Sure, remote controls indeed appear to be an afterthought in terms of their design and usability. However, I think the remote control itself is partly to blame. The real problem I feel is the lack of a clear link for the user between the product and its remote control. Anyone who has ever tried changing settings in a TV or DVD menu probably knows what I mean. TV’s user interfaces are horrible and have no apparent relation with the buttons (and their labels) on your remote. It reminds me of the remote controls in the 90s which had this separate lid to cover certain buttons which you only had to use every now and then. It makes the remote LOOK easier to use due to less visual clutter. Great solution I think, what ever happened to that?

This picture shows that in a DIY way! I’ve seen that pic in one of Donald Norman’s books.

Agreed. We all know how difficult it is to operate them in the dark although one of my remotes has glow in the dark buttons, which helps but is not sufficient. Also, all buttons on a remote basically have the same shape and topography which makes it even more harder. Why not make their shapes more distinct so you can feel what the button should do?
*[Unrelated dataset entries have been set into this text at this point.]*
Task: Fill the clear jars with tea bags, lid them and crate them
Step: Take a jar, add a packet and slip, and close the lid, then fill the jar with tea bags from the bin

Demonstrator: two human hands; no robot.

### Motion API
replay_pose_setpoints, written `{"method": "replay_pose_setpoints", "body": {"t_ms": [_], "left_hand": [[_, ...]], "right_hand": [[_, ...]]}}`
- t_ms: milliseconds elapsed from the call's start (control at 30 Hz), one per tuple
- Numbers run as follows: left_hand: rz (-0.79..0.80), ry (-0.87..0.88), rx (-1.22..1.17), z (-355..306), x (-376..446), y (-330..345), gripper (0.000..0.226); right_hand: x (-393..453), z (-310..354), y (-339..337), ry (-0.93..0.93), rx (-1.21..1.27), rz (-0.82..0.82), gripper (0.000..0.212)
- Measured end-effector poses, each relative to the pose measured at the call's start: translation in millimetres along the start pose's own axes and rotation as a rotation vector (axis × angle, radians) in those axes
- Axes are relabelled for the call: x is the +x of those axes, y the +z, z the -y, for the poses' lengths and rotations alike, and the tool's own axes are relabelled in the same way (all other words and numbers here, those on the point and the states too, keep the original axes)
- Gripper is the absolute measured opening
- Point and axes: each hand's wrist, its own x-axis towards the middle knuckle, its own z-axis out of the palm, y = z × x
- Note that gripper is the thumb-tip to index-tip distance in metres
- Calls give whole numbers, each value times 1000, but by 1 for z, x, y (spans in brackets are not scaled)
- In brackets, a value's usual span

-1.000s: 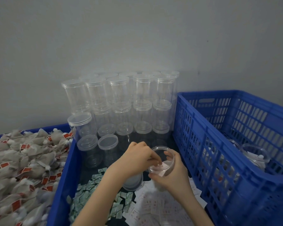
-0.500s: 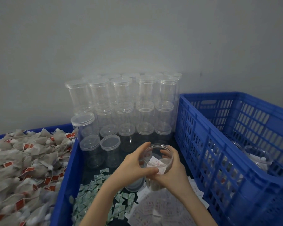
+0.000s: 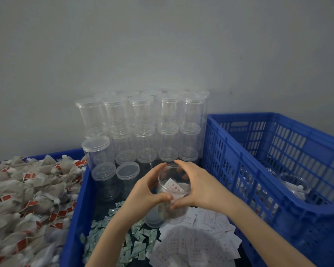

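Tea bags (image 3: 27, 191) with red tags heaped in blue bin at far left. Stacked lidded jars (image 3: 143, 128) against wall behind. Green packets (image 3: 135, 241) scattered in front. Left hand (image 3: 145, 191) and right hand (image 3: 199, 187) curl around open jar (image 3: 174, 189) at centre, paper slip (image 3: 175, 186) inside. White slips (image 3: 199, 241) below. Blue crate (image 3: 278, 170) at right holds filled jars.

My small packing workshop, by a bare grey wall.
I work between blue crates (image 3: 278, 189), a heap of tea bags (image 3: 27, 193), stacked clear jars (image 3: 143, 120) and piled paper labels (image 3: 197, 245).
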Motion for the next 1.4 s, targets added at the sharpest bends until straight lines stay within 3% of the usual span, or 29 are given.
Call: {"method": "replay_pose_setpoints", "body": {"t_ms": [100, 233, 400, 500, 633, 867, 1000, 1100, 1400], "left_hand": [[-25, 6, -111, -9, -4, 6, 71], [-113, 6, -206, -17, -10, 9, 55], [-58, -80, -79, -7, -16, 4, 26], [-15, -191, 34, 10, -22, 9, 24], [75, -304, 92, 32, -26, 23, 17], [180, -384, 73, 48, -24, 49, 15], [233, -416, 60, 52, -20, 62, 17], [252, -436, 42, 52, -17, 69, 15], [266, -470, 45, 59, -20, 74, 15]], "right_hand": [[3, 5, -17, -37, -74, -15, 112], [1, 15, -64, -16, -72, -145, 108], [-16, -7, -160, 58, -70, -518, 119], [-22, -41, -205, 215, -112, -606, 122], [-33, -91, -220, 370, -209, -539, 123], [-70, -163, -200, 626, -191, -349, 88], [-79, -183, -181, 753, -244, -135, 68], [-78, -190, -178, 789, -291, -34, 75], [-80, -197, -203, 936, -386, -86, 94]]}}
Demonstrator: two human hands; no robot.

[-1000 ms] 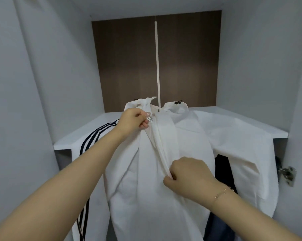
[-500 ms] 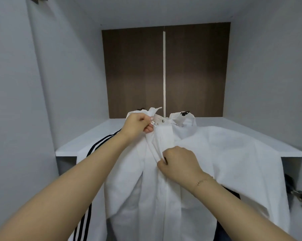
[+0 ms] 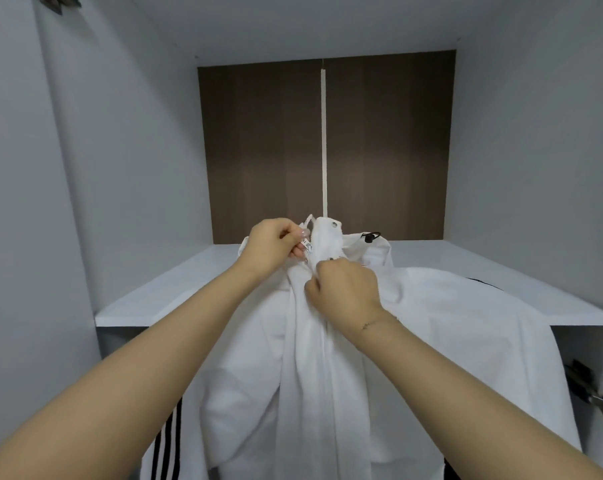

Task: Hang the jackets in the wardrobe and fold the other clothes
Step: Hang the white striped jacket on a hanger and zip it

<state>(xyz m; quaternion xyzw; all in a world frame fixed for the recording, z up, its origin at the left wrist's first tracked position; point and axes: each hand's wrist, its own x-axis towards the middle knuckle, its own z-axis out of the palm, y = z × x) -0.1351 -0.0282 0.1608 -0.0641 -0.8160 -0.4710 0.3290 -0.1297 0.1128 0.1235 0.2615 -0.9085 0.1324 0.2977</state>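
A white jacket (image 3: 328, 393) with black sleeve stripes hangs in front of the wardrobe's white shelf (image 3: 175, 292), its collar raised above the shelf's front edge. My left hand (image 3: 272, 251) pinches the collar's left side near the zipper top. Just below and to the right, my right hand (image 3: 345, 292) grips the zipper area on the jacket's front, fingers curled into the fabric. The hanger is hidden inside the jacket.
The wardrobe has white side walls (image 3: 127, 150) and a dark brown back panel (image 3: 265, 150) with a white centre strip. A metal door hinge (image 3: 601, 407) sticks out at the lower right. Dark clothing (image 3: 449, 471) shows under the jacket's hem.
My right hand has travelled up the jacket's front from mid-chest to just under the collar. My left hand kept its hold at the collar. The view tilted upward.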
Or perhaps give dedicated areas to common operations (channel, volume, etc.) on the side of the RC? Or using natural gestures like simon_four_fingers suggests.

The reality is that each home is cluttered with perhaps 3-5 remote controls which control one product each. Although I agree that each remote control should be optimized in terms of design and usability to create a coherent UX we cannot expect manufacturers to come with a remote that can control all other products (from other brands) in your home as well. That is why solutions such like the Harmony exists.
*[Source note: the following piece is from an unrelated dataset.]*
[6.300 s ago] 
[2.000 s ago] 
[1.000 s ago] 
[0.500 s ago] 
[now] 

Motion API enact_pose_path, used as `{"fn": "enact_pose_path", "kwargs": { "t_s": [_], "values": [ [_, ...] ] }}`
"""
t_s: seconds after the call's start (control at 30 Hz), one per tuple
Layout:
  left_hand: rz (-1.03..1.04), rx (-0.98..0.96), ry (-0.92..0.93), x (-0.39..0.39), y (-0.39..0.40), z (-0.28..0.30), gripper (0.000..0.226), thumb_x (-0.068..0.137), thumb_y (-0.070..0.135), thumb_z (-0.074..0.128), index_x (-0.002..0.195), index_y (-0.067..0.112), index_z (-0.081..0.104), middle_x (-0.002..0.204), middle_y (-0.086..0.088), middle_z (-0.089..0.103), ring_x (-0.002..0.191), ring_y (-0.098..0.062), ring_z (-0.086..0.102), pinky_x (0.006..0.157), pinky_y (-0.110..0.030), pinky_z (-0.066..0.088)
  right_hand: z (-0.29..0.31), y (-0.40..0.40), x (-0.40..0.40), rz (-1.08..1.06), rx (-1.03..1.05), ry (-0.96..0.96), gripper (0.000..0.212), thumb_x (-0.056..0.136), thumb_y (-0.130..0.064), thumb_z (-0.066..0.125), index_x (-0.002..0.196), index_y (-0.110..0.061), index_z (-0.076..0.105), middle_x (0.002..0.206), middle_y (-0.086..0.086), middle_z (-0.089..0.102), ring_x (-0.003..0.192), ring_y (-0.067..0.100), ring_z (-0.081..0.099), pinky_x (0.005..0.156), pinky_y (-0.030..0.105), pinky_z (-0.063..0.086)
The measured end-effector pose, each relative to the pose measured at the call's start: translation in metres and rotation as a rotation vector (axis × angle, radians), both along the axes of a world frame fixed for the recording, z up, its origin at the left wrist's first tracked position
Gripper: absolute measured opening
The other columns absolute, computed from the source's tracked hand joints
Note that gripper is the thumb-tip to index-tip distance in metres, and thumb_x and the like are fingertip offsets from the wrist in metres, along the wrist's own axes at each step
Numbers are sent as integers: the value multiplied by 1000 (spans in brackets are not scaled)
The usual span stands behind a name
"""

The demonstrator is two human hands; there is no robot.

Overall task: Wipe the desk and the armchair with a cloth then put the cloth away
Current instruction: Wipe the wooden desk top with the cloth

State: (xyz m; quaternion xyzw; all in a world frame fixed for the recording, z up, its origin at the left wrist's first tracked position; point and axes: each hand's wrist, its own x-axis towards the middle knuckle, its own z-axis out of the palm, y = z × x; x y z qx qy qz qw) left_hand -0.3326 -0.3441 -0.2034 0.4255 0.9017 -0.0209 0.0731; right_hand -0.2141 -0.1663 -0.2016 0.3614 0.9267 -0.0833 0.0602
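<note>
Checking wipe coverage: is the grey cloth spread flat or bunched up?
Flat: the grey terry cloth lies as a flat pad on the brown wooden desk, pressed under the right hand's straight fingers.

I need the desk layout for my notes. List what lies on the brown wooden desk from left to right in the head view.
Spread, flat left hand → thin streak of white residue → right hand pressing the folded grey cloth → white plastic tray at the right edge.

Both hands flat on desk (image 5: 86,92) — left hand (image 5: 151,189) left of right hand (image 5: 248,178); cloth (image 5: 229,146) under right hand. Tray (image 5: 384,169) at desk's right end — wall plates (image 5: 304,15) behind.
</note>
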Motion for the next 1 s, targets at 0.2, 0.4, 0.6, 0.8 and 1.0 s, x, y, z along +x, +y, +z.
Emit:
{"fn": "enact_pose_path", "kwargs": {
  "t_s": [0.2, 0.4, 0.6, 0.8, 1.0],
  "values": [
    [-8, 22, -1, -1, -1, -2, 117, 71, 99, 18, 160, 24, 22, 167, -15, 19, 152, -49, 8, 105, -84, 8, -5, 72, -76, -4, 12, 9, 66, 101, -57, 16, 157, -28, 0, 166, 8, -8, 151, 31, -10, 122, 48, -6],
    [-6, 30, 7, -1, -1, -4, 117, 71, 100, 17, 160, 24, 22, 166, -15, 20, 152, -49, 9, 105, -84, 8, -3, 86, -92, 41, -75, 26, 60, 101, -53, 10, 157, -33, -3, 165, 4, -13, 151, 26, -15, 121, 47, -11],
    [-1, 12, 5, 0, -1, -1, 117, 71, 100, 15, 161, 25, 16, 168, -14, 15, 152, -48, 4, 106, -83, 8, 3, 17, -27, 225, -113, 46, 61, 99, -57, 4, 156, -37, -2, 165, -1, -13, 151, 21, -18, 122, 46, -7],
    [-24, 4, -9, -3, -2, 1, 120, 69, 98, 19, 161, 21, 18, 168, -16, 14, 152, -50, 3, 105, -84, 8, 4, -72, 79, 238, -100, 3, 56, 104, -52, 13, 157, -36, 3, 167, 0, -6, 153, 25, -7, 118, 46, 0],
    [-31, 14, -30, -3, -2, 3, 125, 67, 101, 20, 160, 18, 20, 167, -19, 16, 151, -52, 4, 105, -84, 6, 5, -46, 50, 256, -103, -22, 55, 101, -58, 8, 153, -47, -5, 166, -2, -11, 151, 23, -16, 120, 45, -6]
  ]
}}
Of all the remote controls I’ve ever used I found this to be the best:

Ergonomic in my hand, easy to pick up from a table because of the curved sides, clear dedicated areas for volume and channel right underneath your thumb, and very limited controls.

Cool! Hiding the keys at the back in such a way that you can also hold it easily without accidentally pressing the buttons on the front.


That is a great link.

Thinking back to when I’ve bought AV equipment- never has a salesperson even mentioned how to use it, or has even shown the remote, it’s all about features. Then again, I’ve only bought from ‘big box’ retailers or department stores, not specialty shops.


Who even uses TV remotes anyways?? If you have cable you are most likely going to be running it through the PVR remote ya?? Then if you have a stereo you’ll be using the amplifier remote?

I’m already controlling my itunes through my phone, maybe there is a remote control app? Also do you still have to program remotes like you used to? That is such a pain.

Not quite there yet, but you can imagine how well this will work n 5 years: KinEmote Control Windows Media Center, Boxee, XBMC & more Microsoft Kinect - YouTube

I love my Harmony…the design on my older model isn’t great - buttons have horrible tactile differentiation and I’ll often hit the wrong key if I’m trying to blindly do it, but at least it’s back lit. But the fact that it controls my TV, AV Reciver, DVR, PS3, XBox, Wii and Radio (and can even control the blinds and lights if you have the right wiring in the house) is pretty amazing. The touch screen lends itself very nice to context aware controls. I don’t need a full time button for something that might only work on the receiver.